Boissy-Mauvoisin accueille rarement pareille assemblée. Didier Jouy, Dominique Braye, Bernard Schreiner, Jean-Marc Pommier et de nombreux élus sont sur la sellette. Deux représentantes de l’association des Amis du Monde Diplomatique coordonnent les échanges. Les concurrents s’échauffent. “Pourquoi parle-t-on si peut de l’intercommunalité ?”, interroge Denis Masliah. “Conseil général, communauté de communes, il y a multiplication des élus ! Êtes-vous prêts à simplifier la démocratie et à apporter plus de transparence aux citoyens ?”
Le spectre de l’amalgame
Dominique Braye passe en tête. “Il faut distinguer l’intercommunalité au service des communes dans laquelle subsiste des maires représentatifs, et la supracommunalité qui tente de réduire le nombre des municipalités”, affirme le sénateur-maire de Buchelay. La différence est subtile pour le citoyen lambda. Elle a son importance dans le monde des élus. Bernard Schreiner, ancien député socialiste, reconnaît que “les 36.000 communes françaises — autant que dans l’Europe des 12 — sont une faiblesse qui provoque le regroupement intercommunal.”

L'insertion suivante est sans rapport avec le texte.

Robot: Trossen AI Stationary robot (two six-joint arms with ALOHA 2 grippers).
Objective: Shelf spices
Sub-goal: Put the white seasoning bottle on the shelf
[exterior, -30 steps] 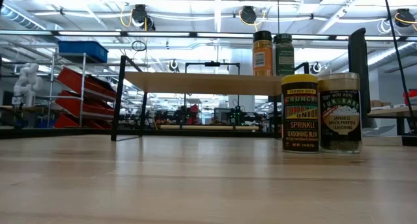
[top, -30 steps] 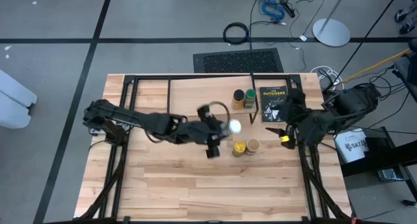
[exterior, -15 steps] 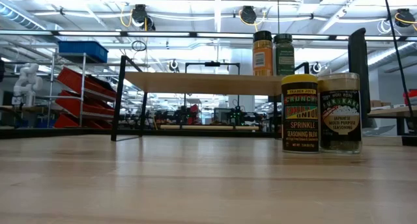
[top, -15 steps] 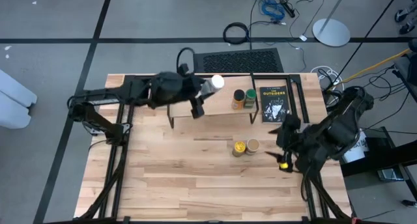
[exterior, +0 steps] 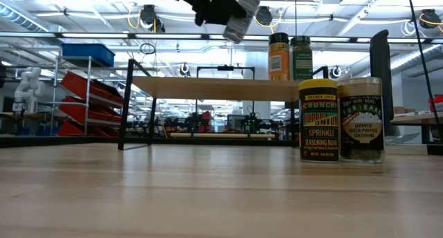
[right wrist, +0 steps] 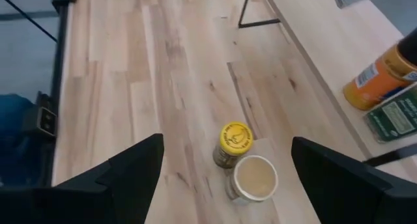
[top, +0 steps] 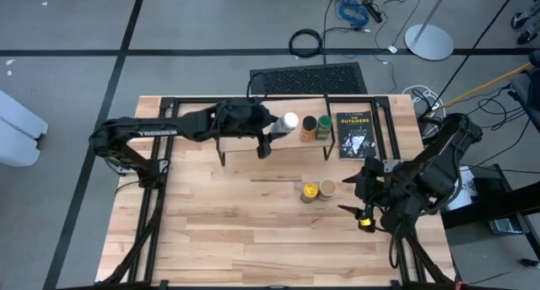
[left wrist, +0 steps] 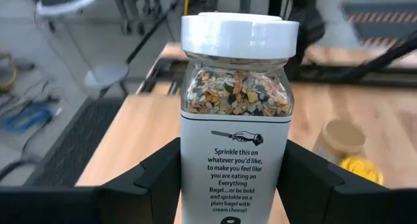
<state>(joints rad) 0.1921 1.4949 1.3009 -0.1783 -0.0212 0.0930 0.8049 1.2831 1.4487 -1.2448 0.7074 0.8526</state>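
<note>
Left wrist view: white-lidded jar [left wrist: 237, 120] base cropped

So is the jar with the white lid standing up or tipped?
Tipped: the white-lid jar hangs slanted in the left end effector above the shelf.

Two jars [top: 316, 128] stand side by side on the shelf [top: 240, 131], with a book [top: 353, 134] right of them. Two more jars [top: 318, 190] touch on the worktop [top: 228, 231] in front. A fifth jar [top: 288, 121] is held tilted above the shelf.
</note>
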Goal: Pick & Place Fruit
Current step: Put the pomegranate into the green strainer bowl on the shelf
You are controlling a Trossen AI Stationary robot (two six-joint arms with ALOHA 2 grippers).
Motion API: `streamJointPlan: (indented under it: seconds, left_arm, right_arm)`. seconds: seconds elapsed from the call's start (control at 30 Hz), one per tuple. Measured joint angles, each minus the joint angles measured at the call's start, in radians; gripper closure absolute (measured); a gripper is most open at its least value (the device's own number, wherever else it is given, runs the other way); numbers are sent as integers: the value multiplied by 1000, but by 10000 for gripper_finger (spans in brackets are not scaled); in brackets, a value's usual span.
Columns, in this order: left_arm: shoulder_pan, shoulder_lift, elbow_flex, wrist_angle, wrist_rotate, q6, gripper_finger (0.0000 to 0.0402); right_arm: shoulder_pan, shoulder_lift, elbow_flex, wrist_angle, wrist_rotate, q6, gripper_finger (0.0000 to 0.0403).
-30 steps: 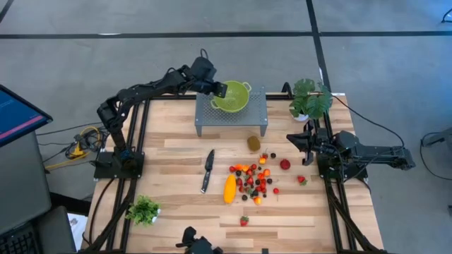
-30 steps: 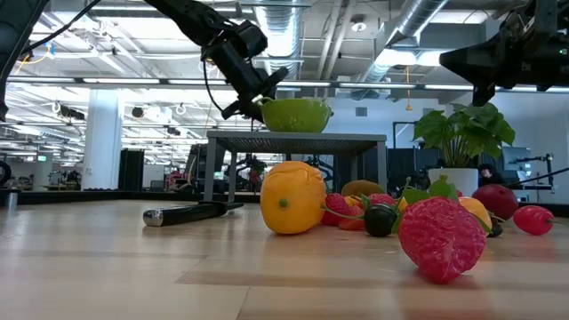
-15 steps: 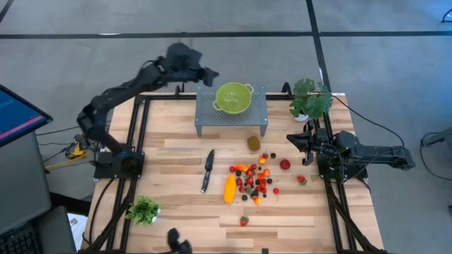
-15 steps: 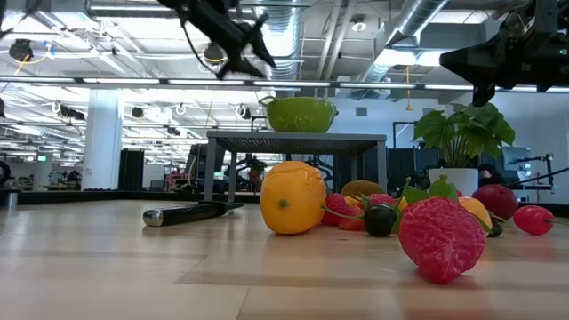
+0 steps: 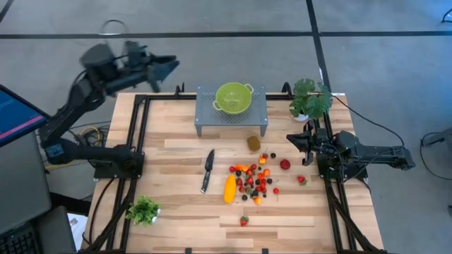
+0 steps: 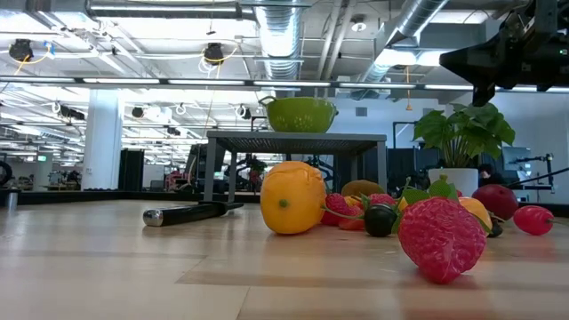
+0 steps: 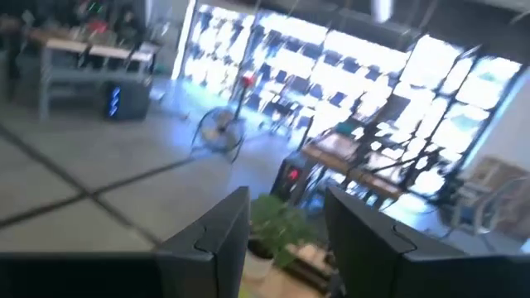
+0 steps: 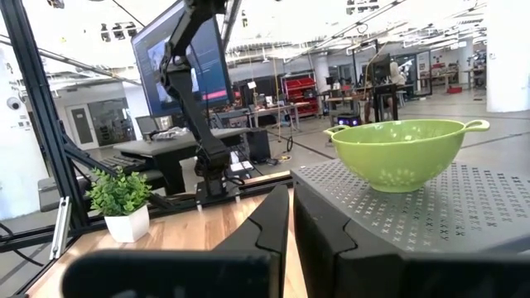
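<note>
While the left pincer (image 5: 168, 68) hangs part open and empty, raised beyond the bench's (image 5: 176, 169) far left corner, the right pincer (image 5: 291, 139) waits shut at the right edge near the fruit (image 5: 252, 182). Every piece appears to lie loose on the bench; the green colander (image 5: 232, 97) on its perforated stand (image 5: 258, 116) looks empty, so placing seems hardly begun.

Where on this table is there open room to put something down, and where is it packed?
Bare wood lies between the knife and the left rail, and along the near edge between the small plant and the lone strawberry. It is crowded in the fruit cluster beside the yellow-orange fruit.
</note>
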Motion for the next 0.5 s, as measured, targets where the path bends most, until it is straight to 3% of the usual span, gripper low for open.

“Et que doivent faire les villageois comme ceux de Boissy qui ont choisi une vie solitaire et qui ne veulent pas faire partie d’un grand ensemble?” demande un habitant du coin. Communautés, Europe, mondialisation, pour certains, le spectre effrayant du grand Tout plane au-dessus des petits bleds et des villes, condamnés à un odieux amalgame... “On ne se marie que lorsqu’on est amoureux et qu’on a un projet de vie”, proteste un Rosnéen. “Pour l’intercommunalité, ce devrait être pareil, un libre choix !”
Même si les élus se déclarent prêts au dialogue démocratique, les chiffres de l’abstentionnisme parlent clairement du désintérêt des citoyens pour la chose publique. Une situation normale, selon un participant. “Les gens privés de parole pendant des années ont du mal à croire qu’ils ont voix au chapitre. Pour tout un chacun, un long apprentissage du débat démocratique s’impose aujourd’hui.” La pêche aux votes sera bientôt ouverte. Il faut espérer que les élus viennent à la rencontre des citoyens armés de mots simples et d’une bonne dose de patience.